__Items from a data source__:
------
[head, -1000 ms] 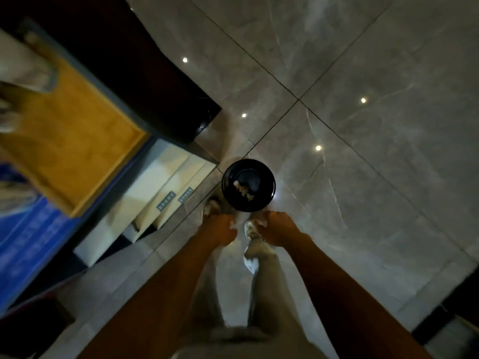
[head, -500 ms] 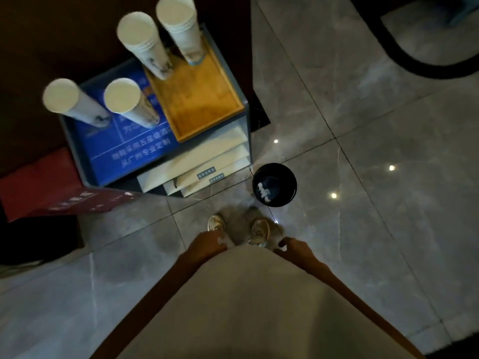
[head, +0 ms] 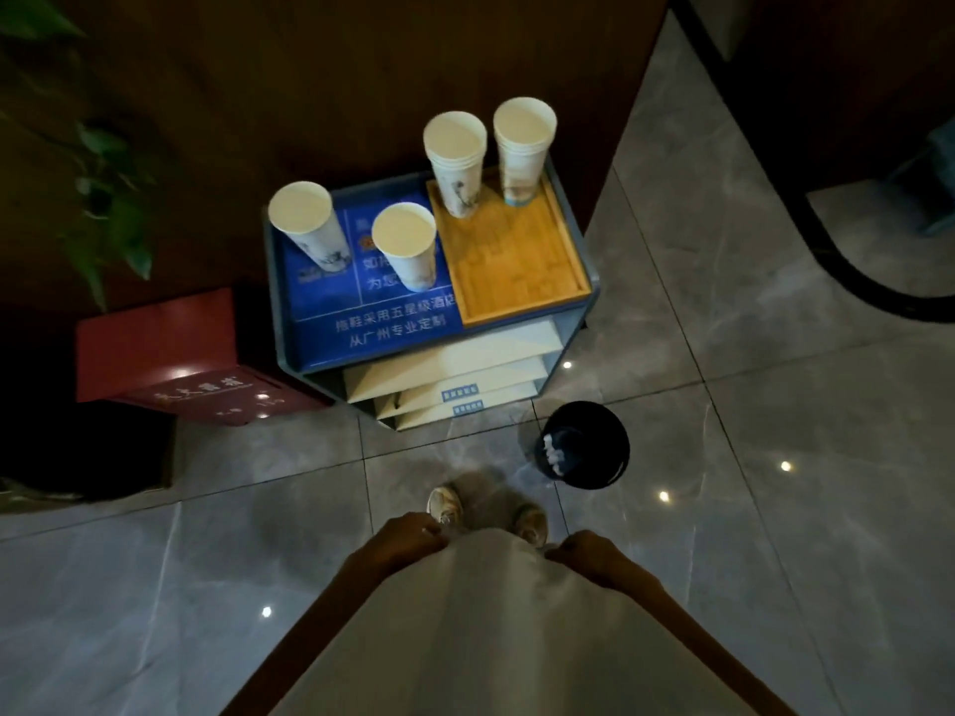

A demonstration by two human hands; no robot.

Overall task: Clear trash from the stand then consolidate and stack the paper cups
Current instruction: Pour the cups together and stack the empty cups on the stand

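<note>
A grey stand (head: 579, 323) with a blue printed top carries white paper cups, all upright. Two cup stacks (head: 457, 165) (head: 523, 149) rest at the back of a wooden tray (head: 517, 271) on its right half. Two more cups (head: 310, 230) (head: 405, 248) sit on the blue left half. A black bin (head: 594, 447) with white trash inside is on the floor by the stand's front right corner. My left hand (head: 408, 537) and right hand (head: 586, 555) hang low near my waist, fingers curled, holding nothing, far from the cups.
White shelves (head: 455, 374) with labels fill the stand's lower part. A red box (head: 170, 354) sits on the floor to the left, a leafy plant (head: 103, 198) above it. A dark wooden wall stands behind. My shoes (head: 444, 503) rest on grey tiles.
My view has lifted from the bin up to the whole stand and its cups. Both hands have drawn back from near the bin to my waist.
</note>
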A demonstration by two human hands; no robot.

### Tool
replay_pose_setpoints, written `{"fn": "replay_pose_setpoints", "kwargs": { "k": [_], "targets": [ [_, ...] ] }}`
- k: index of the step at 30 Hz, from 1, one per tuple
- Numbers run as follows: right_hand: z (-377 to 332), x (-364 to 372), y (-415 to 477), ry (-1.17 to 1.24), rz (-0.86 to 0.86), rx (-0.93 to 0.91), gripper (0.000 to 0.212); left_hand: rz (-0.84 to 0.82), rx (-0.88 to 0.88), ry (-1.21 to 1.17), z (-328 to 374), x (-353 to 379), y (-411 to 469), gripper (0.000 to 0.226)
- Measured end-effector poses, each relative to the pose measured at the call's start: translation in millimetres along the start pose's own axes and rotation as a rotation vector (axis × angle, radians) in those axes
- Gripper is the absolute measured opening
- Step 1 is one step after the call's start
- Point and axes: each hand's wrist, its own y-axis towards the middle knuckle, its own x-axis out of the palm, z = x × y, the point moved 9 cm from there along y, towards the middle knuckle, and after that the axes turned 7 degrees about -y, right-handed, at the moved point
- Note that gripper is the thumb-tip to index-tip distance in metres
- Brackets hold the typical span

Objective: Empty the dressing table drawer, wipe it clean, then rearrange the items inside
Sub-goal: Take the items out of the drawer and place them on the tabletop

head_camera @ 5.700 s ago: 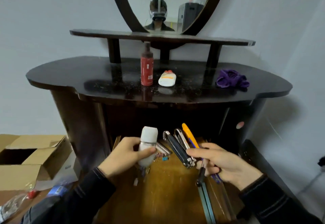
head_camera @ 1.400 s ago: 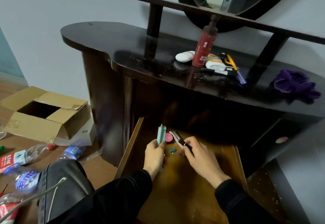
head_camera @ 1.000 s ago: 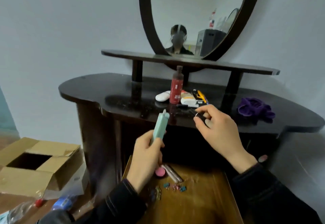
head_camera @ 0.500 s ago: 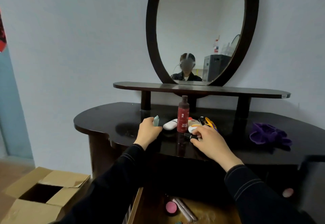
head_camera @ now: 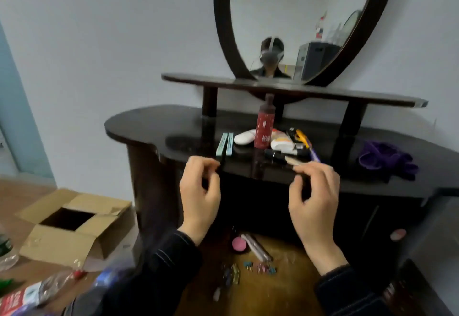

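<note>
The wooden drawer [head_camera: 293,291] is pulled out below the dark tabletop [head_camera: 149,127]. In it lie a round pink item [head_camera: 239,243], two slim tubes [head_camera: 257,247] and several small coloured clips [head_camera: 258,267]. On the tabletop lie a teal case [head_camera: 224,144], a white oval item [head_camera: 244,137], a red bottle [head_camera: 265,127], a white tube [head_camera: 282,143], a black lipstick [head_camera: 275,154] and a yellow cutter [head_camera: 301,137]. My left hand [head_camera: 198,191] and right hand [head_camera: 315,196] hover at the table's front edge, fingers loosely curled and holding nothing.
A purple cloth [head_camera: 387,161] lies on the right of the tabletop. An oval mirror [head_camera: 298,17] and a narrow shelf [head_camera: 298,91] rise behind. On the floor at left are an open cardboard box [head_camera: 72,223] and plastic bottles [head_camera: 37,291].
My left hand has let go of the teal case on the tabletop, and my right hand has set down its black item. Both hands have drawn back from the top towards me.
</note>
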Motion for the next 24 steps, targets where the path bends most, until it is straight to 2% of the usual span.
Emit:
{"fn": "replay_pose_setpoints", "kwargs": {
  "k": [2,3,5,7,9,10,12,14,16,20,22,24],
  "targets": [
    [-8.5,4.4,-53.2,-0.081,-0.11,-0.144,0.015,-0.171,0.013,0.066,-16.6,1.5,-52.9,0.018],
    [-7.1,17.8,-83.7,-0.113,-0.262,-0.189,0.016,-0.272,-0.077,0.092,-36.3,5.1,-79.9,0.02],
    [6.0,61.9,-151.7,-0.18,-0.714,-0.202,0.019,-0.447,-0.375,0.176,-89.2,12.9,-132.4,0.024],
    [34.3,101.9,-220.5,-0.216,-1.142,-0.031,0.027,-0.585,-0.735,0.278,-139.4,14.1,-179.8,0.027],
    [54.9,129.9,-267.5,-0.214,-1.356,0.121,0.042,-0.682,-1.012,0.339,-168.9,10.2,-214.8,0.028],
    [60.0,142.8,-283.4,-0.208,-1.416,0.152,0.05,-0.73,-1.085,0.353,-176.5,9.6,-226.5,0.029],
    [63.6,166.6,-307.6,-0.212,-1.531,0.14,0.069,-0.815,-1.099,0.391,-183.6,11.4,-237.1,0.029],
    [60.4,184.9,-321.7,-0.258,-1.607,0.051,0.083,-0.849,-1.094,0.457,-188.4,10.2,-242.2,0.029],
    [57.1,195.4,-326.4,-0.273,-1.606,-0.007,0.086,-0.86,-1.124,0.49,-190.9,8.9,-248.0,0.03],
    [59.1,196.4,-329.6,-0.201,-1.51,0.002,0.068,-0.853,-1.157,0.46,-187.5,11.7,-252.6,0.024],
    [66.1,190.9,-331.7,-0.185,-1.479,0.052,0.061,-0.798,-1.223,0.368,-186.6,13.3,-254.9,0.025],
    [75.1,184.4,-324.6,-0.156,-1.414,0.141,0.039,-0.697,-1.329,0.232,-188.4,15.5,-259.0,0.026]
  ]
}}
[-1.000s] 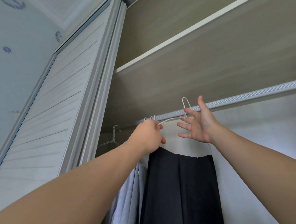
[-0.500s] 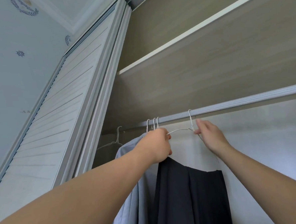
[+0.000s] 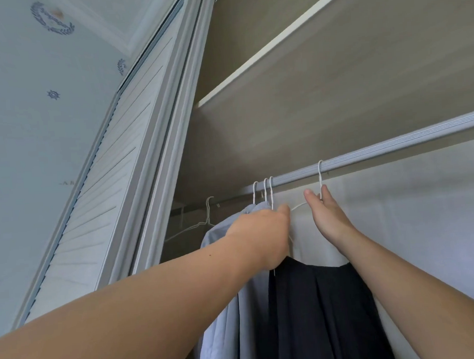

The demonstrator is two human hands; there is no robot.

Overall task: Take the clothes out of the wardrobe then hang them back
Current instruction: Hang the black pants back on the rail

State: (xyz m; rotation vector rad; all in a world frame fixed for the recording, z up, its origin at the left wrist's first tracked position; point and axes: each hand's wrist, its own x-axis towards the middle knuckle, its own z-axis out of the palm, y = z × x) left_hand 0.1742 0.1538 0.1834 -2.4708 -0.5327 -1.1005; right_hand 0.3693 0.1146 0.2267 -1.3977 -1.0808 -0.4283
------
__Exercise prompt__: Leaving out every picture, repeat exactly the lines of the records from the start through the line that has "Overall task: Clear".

__Result of the exercise__:
[head, -1000 ms] 
[head, -500 ms] 
[head, +0 ms] 

A demonstration by two human hands; no robot.

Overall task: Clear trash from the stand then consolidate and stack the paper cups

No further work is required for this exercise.